**Given material**
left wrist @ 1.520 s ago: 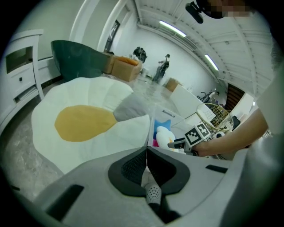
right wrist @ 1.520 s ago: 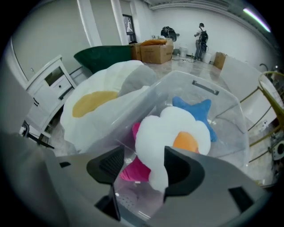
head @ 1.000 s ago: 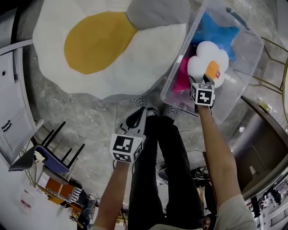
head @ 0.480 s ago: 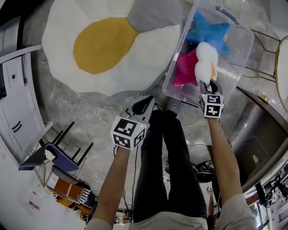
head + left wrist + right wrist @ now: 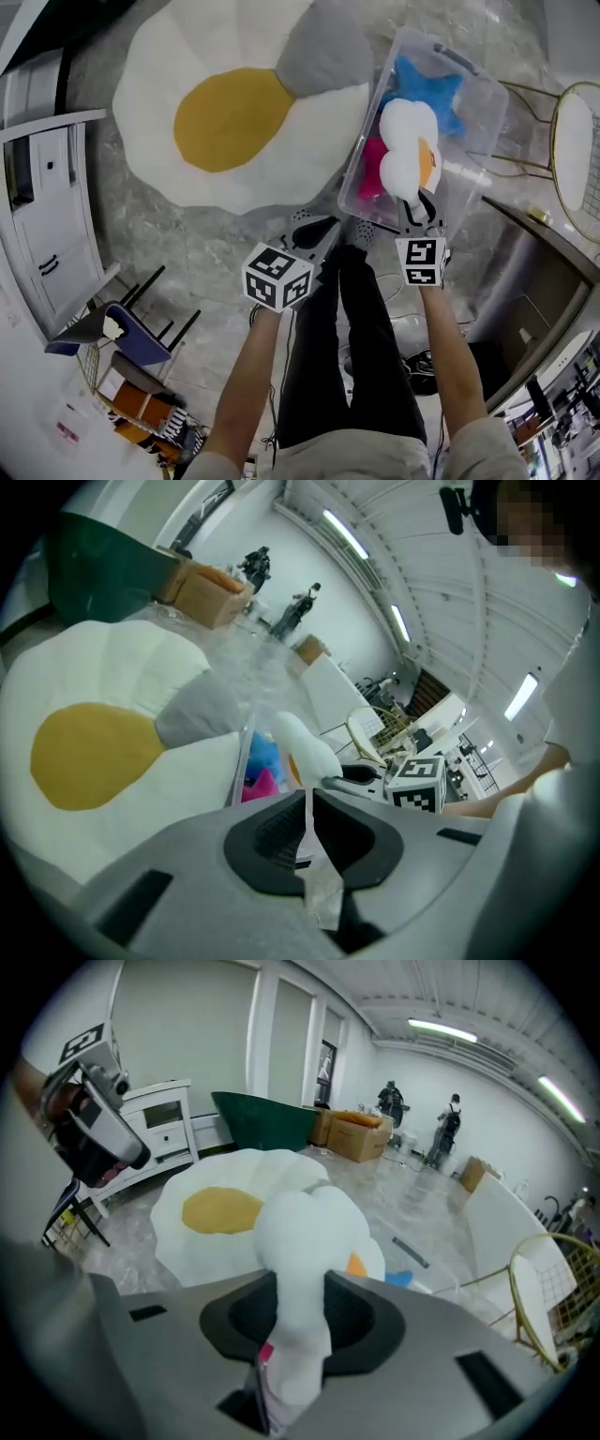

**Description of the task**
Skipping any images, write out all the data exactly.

**Answer**
left wrist @ 1.520 s ago: 
right wrist @ 1.520 s ago: 
head @ 1.000 s ago: 
head @ 0.480 s ago: 
head + left wrist + right wrist @ now: 

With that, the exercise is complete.